Evaluation of Remote Fitting in Adult and Pediatric Users of the HiResolution Bionic Ear System

This is a prospective within-subjects repeated-measures study that will enroll 17 users 13 years or older implanted with a HiResolution Bionic Ear System.

Study Overview

• Status: Completed
• Conditions: Ear Diseases; Hearing Loss; Hearing Disorders; Otolaryngological Disease
• Intervention / Treatment: Device: Remote Fitting; Device: In-Office Fitting

Detailed Description

The overall goal of this clinical study is to demonstrate the safety and efficacy of the remote fitting option. Hearing outcomes are expected to be similar whether a study subject's sound processor is programmed in the traditional method in the audiologist's office or whether programming is performed via remote fitting. Therefore, the study described herein uses a non-inferiority design to determine whether sentence recognition in quiet is no worse with remote fitting than in an in-office setting.

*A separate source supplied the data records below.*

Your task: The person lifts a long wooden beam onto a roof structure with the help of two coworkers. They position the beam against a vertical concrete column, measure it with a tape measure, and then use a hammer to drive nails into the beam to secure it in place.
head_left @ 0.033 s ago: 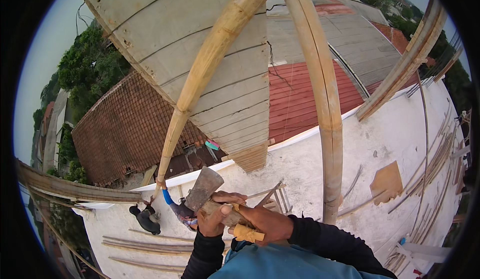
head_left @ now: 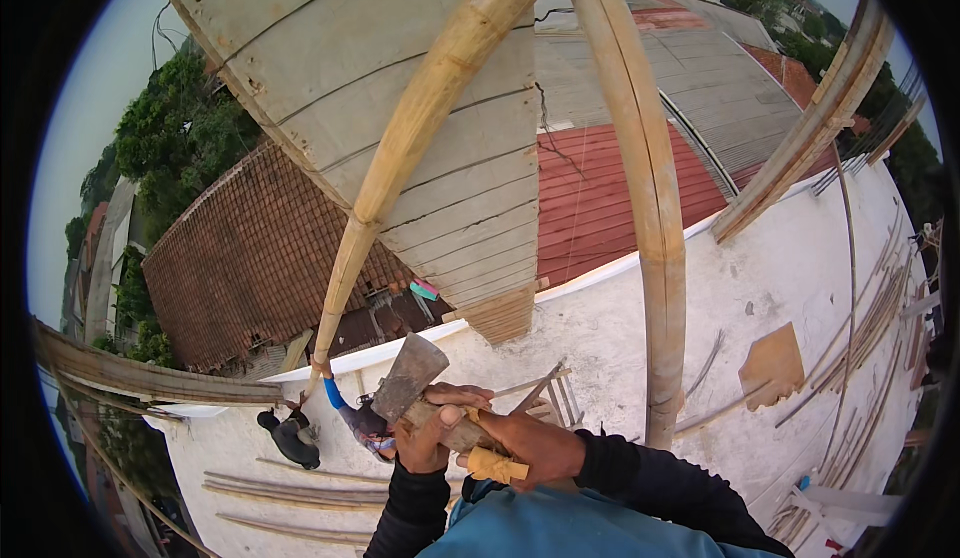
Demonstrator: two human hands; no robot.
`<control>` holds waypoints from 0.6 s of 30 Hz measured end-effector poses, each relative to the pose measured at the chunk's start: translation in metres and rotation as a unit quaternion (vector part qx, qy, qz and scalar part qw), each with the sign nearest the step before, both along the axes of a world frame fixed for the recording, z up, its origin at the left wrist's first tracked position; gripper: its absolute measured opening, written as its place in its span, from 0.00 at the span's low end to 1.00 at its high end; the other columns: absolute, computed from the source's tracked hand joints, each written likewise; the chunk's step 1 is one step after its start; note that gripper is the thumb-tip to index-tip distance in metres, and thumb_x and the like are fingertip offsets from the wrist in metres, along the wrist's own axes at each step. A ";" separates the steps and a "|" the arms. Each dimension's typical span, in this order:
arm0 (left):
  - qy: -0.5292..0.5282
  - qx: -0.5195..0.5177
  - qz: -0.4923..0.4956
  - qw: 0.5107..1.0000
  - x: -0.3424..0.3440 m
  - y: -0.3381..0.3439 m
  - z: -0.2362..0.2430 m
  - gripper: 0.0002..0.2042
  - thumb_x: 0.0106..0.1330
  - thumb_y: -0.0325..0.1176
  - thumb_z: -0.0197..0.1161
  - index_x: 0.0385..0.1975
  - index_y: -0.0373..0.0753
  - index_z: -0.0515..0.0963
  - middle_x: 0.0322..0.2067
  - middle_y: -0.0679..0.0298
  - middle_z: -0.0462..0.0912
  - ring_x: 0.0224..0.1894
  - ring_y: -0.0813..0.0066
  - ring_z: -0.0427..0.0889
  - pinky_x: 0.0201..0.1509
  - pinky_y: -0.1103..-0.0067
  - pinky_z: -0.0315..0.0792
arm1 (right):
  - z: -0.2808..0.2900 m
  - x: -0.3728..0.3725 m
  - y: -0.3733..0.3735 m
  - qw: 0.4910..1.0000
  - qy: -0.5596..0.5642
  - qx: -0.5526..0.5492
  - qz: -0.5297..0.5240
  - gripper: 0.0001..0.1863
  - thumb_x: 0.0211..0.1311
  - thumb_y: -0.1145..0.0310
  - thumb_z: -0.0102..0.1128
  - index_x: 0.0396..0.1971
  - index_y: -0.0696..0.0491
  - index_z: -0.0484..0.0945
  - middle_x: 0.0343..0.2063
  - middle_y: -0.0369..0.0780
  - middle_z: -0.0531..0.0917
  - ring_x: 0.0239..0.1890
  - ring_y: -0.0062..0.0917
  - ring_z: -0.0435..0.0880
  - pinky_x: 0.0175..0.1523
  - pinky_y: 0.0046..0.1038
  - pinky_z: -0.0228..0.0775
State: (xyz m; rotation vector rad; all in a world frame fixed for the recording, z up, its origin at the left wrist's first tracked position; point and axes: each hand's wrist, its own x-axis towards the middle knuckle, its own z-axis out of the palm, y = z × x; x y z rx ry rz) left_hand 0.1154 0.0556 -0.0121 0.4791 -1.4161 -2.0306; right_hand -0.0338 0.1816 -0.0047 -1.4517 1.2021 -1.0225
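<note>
Gripping the hatchet (head_left: 462, 439) two-handed, blade (head_left: 410, 373) away from us
From the head cam, it sat in front of our blue shirt (head_left: 545, 528), left hand (head_left: 422, 442) clamped around its wood by the blade, right hand (head_left: 543, 448) closed farther back, beside a yellow wooden piece (head_left: 496, 466). Keeping fingers clear of the edge and both grips snug seemed smart.
</note>
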 end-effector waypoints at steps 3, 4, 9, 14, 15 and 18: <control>0.016 0.078 0.056 0.995 -0.001 0.008 -0.004 0.18 0.68 0.41 0.61 0.35 0.26 0.81 0.35 0.46 0.86 0.45 0.46 0.86 0.57 0.53 0.77 | -0.010 0.005 -0.001 0.999 -0.007 0.036 -0.008 0.36 0.54 0.66 0.71 0.59 0.64 0.64 0.40 0.53 0.81 0.39 0.46 0.85 0.45 0.37 0.76; 0.038 0.061 0.069 0.995 -0.005 0.008 -0.004 0.18 0.69 0.40 0.60 0.33 0.27 0.80 0.34 0.45 0.86 0.44 0.46 0.86 0.56 0.53 0.77 | -0.011 0.005 -0.003 0.997 0.046 0.062 0.002 0.30 0.59 0.64 0.69 0.57 0.61 0.66 0.38 0.52 0.82 0.38 0.46 0.84 0.45 0.38 0.75; 0.056 0.080 0.134 0.986 -0.016 -0.009 0.000 0.17 0.71 0.41 0.57 0.32 0.31 0.78 0.28 0.48 0.85 0.35 0.49 0.87 0.49 0.55 0.81 | -0.003 -0.009 -0.011 0.994 0.099 0.028 -0.032 0.25 0.66 0.57 0.66 0.53 0.59 0.70 0.35 0.54 0.82 0.37 0.47 0.84 0.44 0.41 0.74; 0.042 0.108 0.152 0.982 0.015 -0.011 -0.027 0.18 0.75 0.44 0.56 0.30 0.35 0.76 0.23 0.55 0.81 0.30 0.57 0.83 0.43 0.61 0.79 | -0.020 -0.013 0.001 0.995 0.084 0.056 -0.023 0.25 0.70 0.52 0.64 0.47 0.62 0.72 0.27 0.52 0.81 0.28 0.46 0.83 0.34 0.41 0.71; 0.041 0.123 0.174 0.976 0.019 -0.013 -0.031 0.18 0.75 0.44 0.56 0.30 0.35 0.76 0.23 0.55 0.80 0.30 0.57 0.83 0.42 0.62 0.79 | -0.026 -0.012 0.003 0.998 0.039 0.000 -0.041 0.25 0.70 0.52 0.64 0.46 0.62 0.72 0.25 0.52 0.81 0.27 0.45 0.83 0.32 0.40 0.71; 0.062 0.139 0.165 0.974 0.026 -0.011 -0.038 0.12 0.73 0.38 0.58 0.32 0.34 0.75 0.24 0.51 0.82 0.30 0.54 0.86 0.43 0.59 0.81 | -0.042 -0.003 0.001 0.998 0.040 0.045 -0.020 0.25 0.67 0.54 0.67 0.47 0.62 0.72 0.31 0.57 0.83 0.35 0.53 0.85 0.39 0.45 0.74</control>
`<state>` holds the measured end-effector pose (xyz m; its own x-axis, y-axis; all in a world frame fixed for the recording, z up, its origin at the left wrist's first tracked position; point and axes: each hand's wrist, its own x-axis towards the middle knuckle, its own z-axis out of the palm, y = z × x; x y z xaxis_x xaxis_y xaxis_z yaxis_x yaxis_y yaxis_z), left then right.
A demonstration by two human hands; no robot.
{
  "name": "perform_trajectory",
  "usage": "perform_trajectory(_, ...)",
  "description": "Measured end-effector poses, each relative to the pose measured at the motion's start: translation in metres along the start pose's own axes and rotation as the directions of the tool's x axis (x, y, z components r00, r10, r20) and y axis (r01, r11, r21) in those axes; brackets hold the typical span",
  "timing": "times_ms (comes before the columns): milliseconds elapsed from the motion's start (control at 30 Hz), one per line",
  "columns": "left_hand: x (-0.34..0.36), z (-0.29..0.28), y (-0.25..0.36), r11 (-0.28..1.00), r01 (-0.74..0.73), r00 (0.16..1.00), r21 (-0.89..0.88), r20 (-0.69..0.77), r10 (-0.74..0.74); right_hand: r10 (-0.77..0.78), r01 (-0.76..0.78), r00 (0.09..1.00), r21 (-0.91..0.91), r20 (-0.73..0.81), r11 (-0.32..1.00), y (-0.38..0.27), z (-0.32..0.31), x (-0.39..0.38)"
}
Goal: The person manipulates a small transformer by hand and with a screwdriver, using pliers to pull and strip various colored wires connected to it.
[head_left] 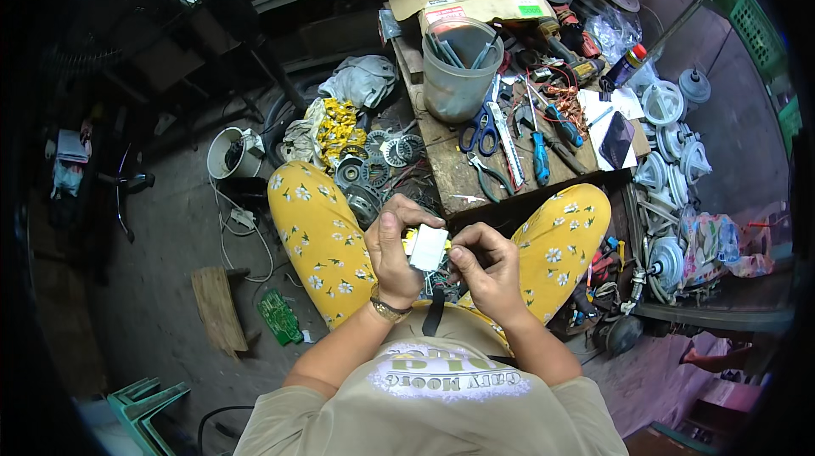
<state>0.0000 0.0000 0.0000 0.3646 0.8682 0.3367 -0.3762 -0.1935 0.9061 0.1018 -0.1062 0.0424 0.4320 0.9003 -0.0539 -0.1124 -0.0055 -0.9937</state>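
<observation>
In front of my belly, my left hand [395, 252] grips a small block-shaped part [429, 244] with a white face, yellow sides and thin wires hanging below it. My right hand [484, 269] has its fingers curled, thumb and index pinched at the right edge of the same part; exactly what they grip is too small to make out. Beyond the hands, a worn wooden bench [450, 184] carries scissors [484, 133], pliers [484, 171], screwdrivers [541, 154] and a plastic bucket [458, 74] with strips inside.
Metal stator parts [373, 167] and yellow pieces [340, 129] lie beyond my left knee. A white bucket [233, 154], cable, green circuit board [280, 316] and wood plank [219, 312] are on the floor at left. White plastic parts [666, 167] are piled at right.
</observation>
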Motion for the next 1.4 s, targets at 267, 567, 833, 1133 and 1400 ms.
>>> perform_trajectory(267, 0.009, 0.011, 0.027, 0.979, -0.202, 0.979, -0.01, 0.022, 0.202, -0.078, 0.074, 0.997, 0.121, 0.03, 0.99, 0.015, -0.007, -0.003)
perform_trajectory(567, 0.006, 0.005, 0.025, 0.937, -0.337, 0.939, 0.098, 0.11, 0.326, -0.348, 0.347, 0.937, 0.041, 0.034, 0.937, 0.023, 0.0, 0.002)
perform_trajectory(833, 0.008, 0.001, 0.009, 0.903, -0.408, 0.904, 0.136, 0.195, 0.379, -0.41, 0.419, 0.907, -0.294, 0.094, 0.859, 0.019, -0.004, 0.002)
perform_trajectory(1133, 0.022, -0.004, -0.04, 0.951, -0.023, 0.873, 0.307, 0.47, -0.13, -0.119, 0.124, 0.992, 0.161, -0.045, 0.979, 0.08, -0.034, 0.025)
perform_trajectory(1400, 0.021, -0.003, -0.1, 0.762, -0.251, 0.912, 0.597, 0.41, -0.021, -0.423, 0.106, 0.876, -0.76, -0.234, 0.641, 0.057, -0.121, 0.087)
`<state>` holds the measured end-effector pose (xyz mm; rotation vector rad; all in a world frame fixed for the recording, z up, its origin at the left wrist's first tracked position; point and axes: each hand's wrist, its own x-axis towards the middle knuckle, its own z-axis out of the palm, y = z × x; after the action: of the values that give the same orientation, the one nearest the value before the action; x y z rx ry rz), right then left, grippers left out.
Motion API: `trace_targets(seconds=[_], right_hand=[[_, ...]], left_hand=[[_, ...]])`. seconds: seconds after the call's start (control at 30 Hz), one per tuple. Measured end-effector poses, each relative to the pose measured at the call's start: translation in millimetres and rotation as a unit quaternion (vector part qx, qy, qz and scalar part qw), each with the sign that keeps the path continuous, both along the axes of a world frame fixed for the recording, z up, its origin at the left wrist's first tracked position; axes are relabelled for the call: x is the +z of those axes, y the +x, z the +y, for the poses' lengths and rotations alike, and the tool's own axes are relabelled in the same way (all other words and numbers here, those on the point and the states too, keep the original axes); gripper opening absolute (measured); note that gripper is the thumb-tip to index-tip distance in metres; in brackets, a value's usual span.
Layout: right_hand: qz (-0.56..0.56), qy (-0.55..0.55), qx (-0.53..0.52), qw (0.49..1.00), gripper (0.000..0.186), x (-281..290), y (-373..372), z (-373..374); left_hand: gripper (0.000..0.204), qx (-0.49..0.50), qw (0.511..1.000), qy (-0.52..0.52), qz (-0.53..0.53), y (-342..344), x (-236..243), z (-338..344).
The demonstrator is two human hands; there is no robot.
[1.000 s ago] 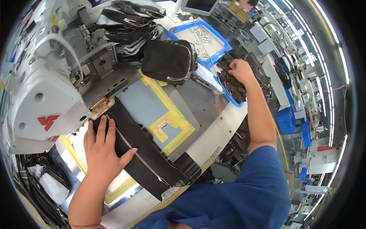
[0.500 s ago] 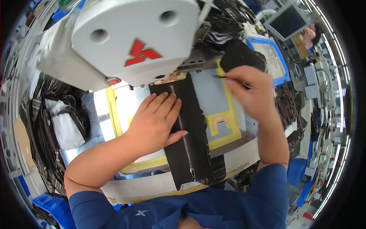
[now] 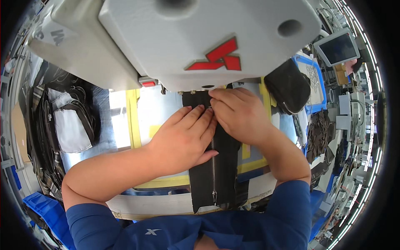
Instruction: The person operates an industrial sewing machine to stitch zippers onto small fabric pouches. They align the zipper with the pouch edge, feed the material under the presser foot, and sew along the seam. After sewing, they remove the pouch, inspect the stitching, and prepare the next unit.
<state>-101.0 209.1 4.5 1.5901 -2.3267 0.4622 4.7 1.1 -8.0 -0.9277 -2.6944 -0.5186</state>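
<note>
A long black fabric panel [image 3: 202, 181] runs from beneath the sewing machine head [image 3: 162, 46] down toward me. A metal zipper [image 3: 213, 166] is set along it, with the zipper pull [image 3: 214, 196] at the near end. My left hand [image 3: 179, 135] lies flat on the panel, fingers outstretched beside the zipper and thumb apart. At the panel's far end, close under the machine head, my right hand [image 3: 243, 114] is closed in a pinch with fingertips against the fabric. Whatever it holds is hidden by the fingers.
Yellow tape [image 3: 132, 118] borders the plate under the panel. Black zippered pieces with white lining [image 3: 73, 129] are stacked at left. A black pouch-like piece [image 3: 289, 87] lies at right, near a blue-rimmed tray [image 3: 318, 81] and a screen [image 3: 337, 48]. A blue bin [image 3: 50, 216] stands lower left.
My right hand, with a thin dark tool showing in it before, has moved left onto the panel's far end. The left hand stays on the panel. The view has shifted, making the machine head look larger.
</note>
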Motion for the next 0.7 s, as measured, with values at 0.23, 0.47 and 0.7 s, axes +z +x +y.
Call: trace_targets(seconds=[0.23,0.47,0.7], right_hand=[[-0.093,0.010,-0.011,0.996,0.016,4.3,-3.6,1.7],[-0.121,-0.002,0.002,0.993,0.019,3.3,-9.0,5.9],[-0.092,-0.007,0.004,0.996,0.017,0.0,-9.3,6.6]], left_hand=[[0.064,0.018,0.999,0.031,0.008,0.1,1.2,-4.4],[0.071,0.043,0.997,0.057,-0.011,-7.0,-0.5,-7.4],[0.073,0.049,0.998,0.019,-0.022,-7.9,3.4,-6.8]])
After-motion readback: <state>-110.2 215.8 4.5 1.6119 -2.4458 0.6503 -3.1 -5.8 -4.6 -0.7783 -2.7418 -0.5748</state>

• Study Type: Interventional
• Enrollment (Actual): 19

Contacts and Locations

Study Locations

• United States
  • Colorado
    • Aurora, Colorado, United States, 80045
      • University of Colorado Anschutz Medical Campus

Participation Criteria

Eligibility Criteria

• Ages Eligible for Study: Child; Adult; Older Adult
• Accepts Healthy Volunteers: No

Description

Inclusion Criteria All Subjects

• Ability to provide Informed Consent/Assent
• 13 years of age or older
• Unilateral or bilateral user of a HiResolutionTM Bionic Ear System (HiRes 90KTM, HiRes 90KTM Advantage, HiResTM Ultra, HiResTM Ultra 3D)
• Minimum of 6 months of CI experience with a minimum of 1 month experience with a Naída CI or Sky CI sound processor
• At least moderate open-set speech recognition abilities (defined as speech in quiet score ≥ 60% as assessed at Visit 1)
• Minimum average score ≥ 3 on the Mobile Device Proficiency Questionnaire (MDPQ-16)
• English language proficiency as determined by the Investigator
• Willingness to use a BTE sound processor for the duration of the study

Inclusion Criteria Specific to Aidable Residual Hearing Group

• Residual low frequency hearing sensitivity (pure tone average of < 70 dB HL for 125, 250, and 500 Hz) and a severe-to-profound high-frequency sensorineural hearing loss (pure tone average of ≥ 70 dB HL for 1,000, 2,000, 3000, 4,000, and 8,000 Hz) in the implanted ear for unilaterally implanted subjects and in both ears for bilaterally implanted subjects
• Willingness to use an in-canal acoustic earhook for the duration of the study

Exclusion Criteria:

• Clinical presentation indicative of potential implanted device malfunction
• Unrealistic expectations regarding potential benefits, risks and limitations of the investigational device as determined by the Investigator
• Unwillingness or inability of subject to comply with all investigational requirements as determined by the Investigator

Study Plan

How is the study designed?

Design Details

• Primary Purpose: Treatment
• Allocation: Non-Randomized
• Interventional Model: Parallel Assignment
• Masking: None (Open Label)

Number of Arms

2

Arms and Interventions

Participant Group / Arm	Intervention / Treatment
Other: Electric Only	Device: Remote Fitting; Processors will be programmed using remote fitting application.; Device: In-Office Fitting; Processors will be programmed using standard Target CI application.
Other: Aidable Residual Hearing	Device: Remote Fitting; Processors will be programmed using remote fitting application.; Device: In-Office Fitting; Processors will be programmed using standard Target CI application.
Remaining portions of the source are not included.